WHAT THE TASK ASKS -
Your answer should consist of the lines holding "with", copied from the material below.

RECORDS FOR THE EXERCISE -

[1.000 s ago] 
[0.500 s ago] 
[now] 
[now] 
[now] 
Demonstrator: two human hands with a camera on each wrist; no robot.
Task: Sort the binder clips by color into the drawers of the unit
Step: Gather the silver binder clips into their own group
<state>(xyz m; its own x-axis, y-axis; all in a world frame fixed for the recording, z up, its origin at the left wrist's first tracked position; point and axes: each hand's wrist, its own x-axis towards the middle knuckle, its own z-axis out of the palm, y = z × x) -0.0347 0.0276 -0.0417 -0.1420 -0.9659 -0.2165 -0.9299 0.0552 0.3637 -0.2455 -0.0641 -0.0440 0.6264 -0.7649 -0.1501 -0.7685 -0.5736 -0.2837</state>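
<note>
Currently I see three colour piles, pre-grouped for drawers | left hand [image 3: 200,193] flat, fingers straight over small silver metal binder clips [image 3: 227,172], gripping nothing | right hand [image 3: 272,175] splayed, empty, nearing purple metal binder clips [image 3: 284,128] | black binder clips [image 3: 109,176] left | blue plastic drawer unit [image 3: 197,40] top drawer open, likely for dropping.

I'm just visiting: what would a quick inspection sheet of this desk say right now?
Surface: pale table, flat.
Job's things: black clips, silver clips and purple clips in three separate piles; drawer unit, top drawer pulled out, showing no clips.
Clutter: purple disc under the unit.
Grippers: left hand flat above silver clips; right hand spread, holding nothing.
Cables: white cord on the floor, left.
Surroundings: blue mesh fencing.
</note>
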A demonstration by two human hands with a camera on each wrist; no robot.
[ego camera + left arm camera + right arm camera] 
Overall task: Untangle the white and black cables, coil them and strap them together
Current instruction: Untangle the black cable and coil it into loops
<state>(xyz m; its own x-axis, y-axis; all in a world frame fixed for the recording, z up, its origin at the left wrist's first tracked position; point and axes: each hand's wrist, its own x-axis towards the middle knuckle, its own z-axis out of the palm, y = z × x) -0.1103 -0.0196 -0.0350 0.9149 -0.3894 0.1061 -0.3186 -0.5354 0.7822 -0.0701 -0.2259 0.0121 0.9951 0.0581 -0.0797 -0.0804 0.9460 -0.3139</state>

RESPONSE -
Demonstrator: two human hands with a camera on each wrist; no robot.
A demonstration by two human hands with a camera on each wrist; no robot.

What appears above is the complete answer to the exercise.